## About this exercise
Report back each line of the records that contains the string "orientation".

*** Stored data Section Begins ***

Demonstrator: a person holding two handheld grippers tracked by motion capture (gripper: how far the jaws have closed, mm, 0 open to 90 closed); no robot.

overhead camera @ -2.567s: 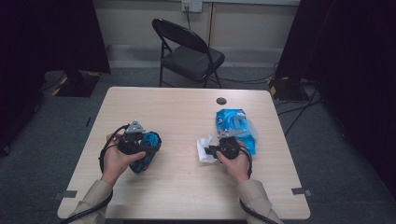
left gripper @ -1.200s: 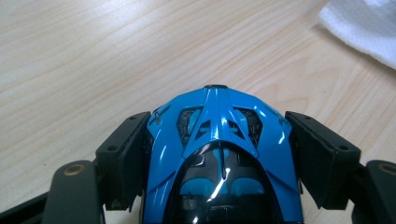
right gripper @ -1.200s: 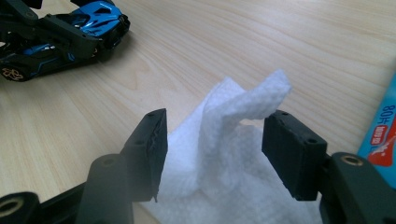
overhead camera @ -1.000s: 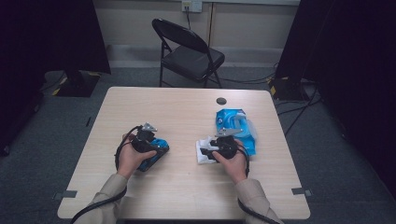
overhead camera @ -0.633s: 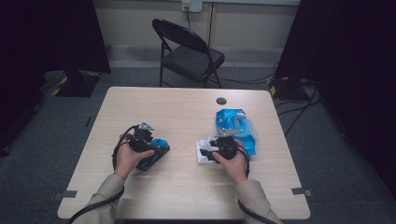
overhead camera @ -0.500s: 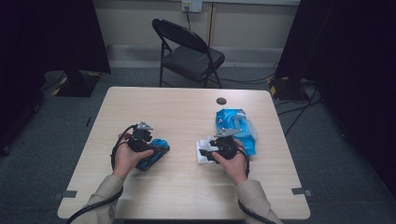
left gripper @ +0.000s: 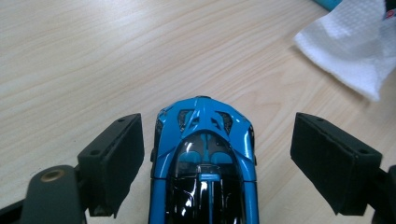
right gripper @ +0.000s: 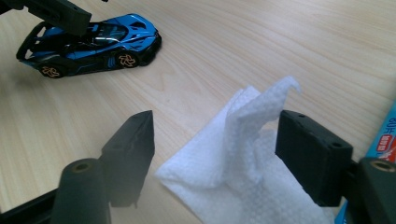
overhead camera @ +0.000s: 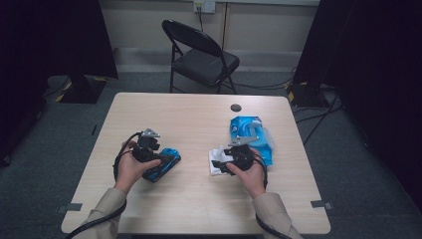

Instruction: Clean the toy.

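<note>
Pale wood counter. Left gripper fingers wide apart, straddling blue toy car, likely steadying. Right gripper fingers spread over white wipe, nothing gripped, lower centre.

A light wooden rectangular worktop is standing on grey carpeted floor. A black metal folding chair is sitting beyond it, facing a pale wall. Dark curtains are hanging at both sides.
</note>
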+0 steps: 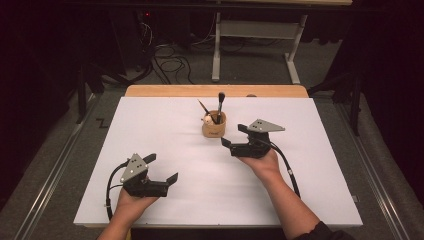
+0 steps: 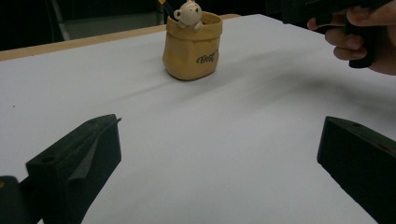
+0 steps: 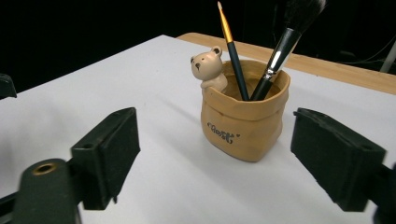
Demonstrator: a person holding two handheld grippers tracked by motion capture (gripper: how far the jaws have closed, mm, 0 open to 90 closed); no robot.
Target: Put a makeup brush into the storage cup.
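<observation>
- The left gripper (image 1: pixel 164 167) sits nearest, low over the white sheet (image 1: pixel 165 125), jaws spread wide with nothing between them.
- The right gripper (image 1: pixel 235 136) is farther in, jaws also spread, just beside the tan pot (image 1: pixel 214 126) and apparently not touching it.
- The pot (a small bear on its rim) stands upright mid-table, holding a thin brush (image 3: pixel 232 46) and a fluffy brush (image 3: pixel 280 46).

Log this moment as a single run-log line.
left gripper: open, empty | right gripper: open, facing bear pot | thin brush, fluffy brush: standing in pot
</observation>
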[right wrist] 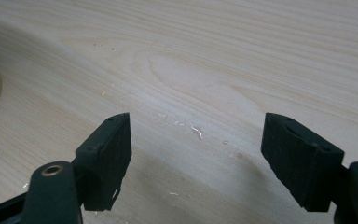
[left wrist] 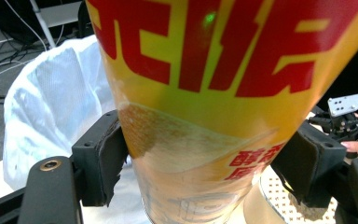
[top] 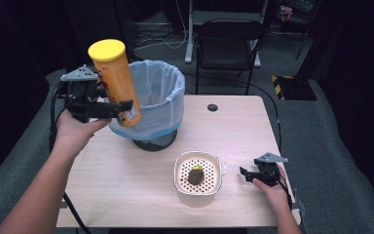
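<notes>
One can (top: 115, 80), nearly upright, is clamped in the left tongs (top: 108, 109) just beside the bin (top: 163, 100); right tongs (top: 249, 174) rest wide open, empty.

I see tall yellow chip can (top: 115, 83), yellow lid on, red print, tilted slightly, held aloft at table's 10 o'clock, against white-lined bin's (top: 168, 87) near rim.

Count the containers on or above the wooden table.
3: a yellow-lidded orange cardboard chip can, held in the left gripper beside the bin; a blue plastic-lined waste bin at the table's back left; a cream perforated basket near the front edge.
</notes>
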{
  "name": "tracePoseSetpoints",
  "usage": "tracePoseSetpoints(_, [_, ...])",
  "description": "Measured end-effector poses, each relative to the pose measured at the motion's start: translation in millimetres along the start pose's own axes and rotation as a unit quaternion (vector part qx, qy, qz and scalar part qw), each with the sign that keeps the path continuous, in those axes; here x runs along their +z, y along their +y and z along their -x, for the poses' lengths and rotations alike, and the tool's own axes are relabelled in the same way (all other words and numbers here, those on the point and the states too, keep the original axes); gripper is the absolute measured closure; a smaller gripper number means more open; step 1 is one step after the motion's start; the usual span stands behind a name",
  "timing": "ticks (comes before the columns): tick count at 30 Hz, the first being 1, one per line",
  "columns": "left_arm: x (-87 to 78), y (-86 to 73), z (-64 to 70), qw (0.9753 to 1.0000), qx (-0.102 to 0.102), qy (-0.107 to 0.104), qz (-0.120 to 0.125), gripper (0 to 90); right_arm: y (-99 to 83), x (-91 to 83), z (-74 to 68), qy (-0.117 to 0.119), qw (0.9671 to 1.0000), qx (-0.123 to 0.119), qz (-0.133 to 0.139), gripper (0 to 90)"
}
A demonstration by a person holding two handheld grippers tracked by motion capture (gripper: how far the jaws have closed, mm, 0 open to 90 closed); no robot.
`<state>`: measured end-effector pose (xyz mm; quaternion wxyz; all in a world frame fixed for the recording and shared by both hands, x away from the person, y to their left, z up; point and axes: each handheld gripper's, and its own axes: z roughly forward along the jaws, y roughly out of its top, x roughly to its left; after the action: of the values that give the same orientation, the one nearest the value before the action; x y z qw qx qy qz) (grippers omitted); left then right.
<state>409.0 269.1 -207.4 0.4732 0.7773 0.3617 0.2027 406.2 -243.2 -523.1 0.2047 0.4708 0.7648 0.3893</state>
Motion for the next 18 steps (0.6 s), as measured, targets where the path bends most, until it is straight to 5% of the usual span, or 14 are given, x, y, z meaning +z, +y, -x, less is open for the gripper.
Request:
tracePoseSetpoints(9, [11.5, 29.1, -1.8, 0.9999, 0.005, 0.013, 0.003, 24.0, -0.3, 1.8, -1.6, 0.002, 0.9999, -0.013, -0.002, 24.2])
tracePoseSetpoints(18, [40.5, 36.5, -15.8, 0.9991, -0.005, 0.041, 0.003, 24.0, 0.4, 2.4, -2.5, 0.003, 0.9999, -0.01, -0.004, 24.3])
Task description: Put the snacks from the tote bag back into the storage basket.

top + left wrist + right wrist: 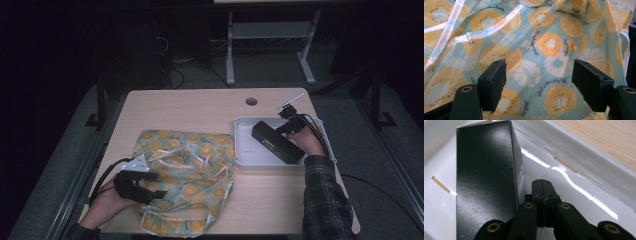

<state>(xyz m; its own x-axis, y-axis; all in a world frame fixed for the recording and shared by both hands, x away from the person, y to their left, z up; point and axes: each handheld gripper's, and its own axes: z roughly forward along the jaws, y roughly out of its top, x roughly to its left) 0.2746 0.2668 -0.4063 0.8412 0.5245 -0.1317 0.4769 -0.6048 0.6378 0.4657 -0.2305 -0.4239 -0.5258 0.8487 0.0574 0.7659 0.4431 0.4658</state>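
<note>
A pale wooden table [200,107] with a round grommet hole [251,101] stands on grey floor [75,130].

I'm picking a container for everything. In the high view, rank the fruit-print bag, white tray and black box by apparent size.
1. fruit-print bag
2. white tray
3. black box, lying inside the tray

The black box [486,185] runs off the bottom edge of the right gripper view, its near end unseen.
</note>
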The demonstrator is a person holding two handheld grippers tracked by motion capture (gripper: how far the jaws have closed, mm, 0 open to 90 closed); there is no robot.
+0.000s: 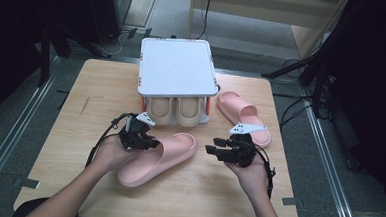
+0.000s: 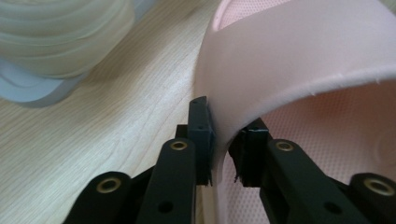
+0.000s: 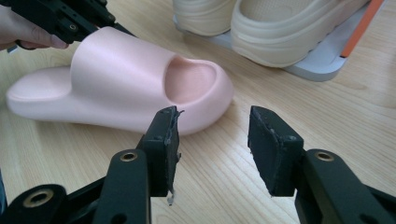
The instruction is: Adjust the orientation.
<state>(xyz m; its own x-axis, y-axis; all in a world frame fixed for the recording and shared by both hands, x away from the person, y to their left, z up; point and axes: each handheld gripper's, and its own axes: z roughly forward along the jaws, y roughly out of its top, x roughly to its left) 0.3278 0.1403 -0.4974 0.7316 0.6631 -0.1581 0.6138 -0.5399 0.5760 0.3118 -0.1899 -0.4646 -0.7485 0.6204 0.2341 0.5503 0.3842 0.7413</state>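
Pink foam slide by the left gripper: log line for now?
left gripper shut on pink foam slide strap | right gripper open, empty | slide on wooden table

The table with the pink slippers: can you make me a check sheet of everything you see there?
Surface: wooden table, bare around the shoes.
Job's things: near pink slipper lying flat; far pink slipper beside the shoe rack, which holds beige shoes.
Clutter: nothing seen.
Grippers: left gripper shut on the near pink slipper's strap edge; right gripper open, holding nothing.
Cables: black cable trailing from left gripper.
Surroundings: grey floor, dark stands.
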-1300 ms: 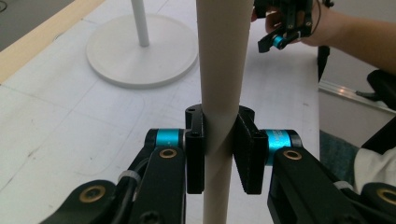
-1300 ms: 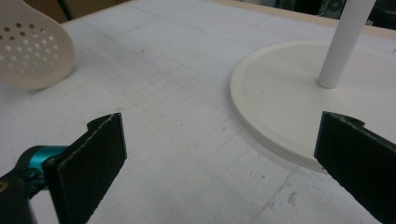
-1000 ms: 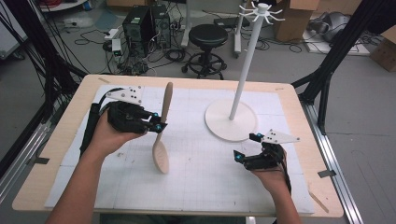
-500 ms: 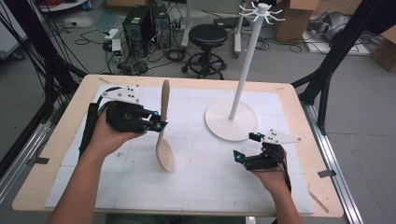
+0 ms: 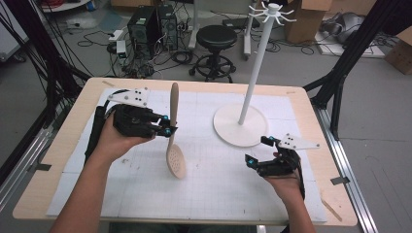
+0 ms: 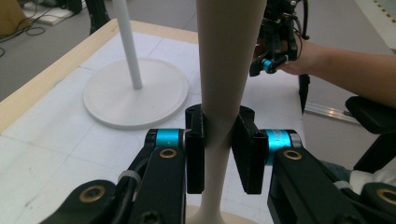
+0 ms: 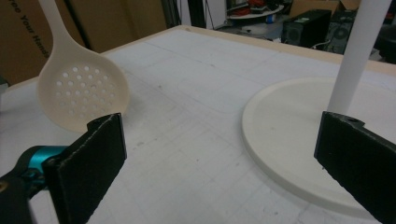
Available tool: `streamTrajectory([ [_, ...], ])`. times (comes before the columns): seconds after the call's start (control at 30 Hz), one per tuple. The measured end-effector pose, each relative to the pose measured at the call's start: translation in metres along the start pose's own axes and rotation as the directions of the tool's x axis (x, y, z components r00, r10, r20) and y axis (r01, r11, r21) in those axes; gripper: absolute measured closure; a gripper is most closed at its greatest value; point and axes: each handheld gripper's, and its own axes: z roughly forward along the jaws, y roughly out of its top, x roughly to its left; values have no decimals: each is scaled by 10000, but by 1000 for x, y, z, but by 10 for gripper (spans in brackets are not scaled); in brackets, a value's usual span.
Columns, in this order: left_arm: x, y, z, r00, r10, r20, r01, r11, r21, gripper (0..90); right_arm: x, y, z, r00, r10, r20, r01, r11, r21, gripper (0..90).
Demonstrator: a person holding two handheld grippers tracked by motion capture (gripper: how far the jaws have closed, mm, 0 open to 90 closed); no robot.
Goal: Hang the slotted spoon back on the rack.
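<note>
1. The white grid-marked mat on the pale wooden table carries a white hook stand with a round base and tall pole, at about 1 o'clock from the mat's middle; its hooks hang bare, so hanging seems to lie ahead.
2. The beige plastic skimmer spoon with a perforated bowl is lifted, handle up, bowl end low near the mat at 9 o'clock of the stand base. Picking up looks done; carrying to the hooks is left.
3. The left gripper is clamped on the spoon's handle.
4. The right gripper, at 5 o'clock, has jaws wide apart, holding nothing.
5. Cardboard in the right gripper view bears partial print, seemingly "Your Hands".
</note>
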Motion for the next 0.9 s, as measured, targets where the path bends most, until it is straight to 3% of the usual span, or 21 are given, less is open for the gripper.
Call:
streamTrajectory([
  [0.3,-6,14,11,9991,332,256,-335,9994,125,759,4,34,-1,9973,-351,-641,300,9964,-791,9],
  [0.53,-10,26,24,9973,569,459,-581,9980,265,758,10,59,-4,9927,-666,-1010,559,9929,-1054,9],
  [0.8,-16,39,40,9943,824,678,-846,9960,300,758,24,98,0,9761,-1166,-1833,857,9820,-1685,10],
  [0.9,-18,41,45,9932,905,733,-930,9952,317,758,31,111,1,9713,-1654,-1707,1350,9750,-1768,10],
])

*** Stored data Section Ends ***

## Result of this exercise
`<state>`: measured end-effector pose (xyz mm; quaternion wxyz; all in a world frame fixed for the recording and shared by both hands, x away from the person, y to their left, z up; point and axes: each handheld gripper's, and its own axes: z roughly forward along the jaws, y roughly out of its top, x roughly to its left; after the action: of the values that give the same orientation, the one nearest the value before the action; x y z qw qx qy qz) (grippers omitted); left then right.
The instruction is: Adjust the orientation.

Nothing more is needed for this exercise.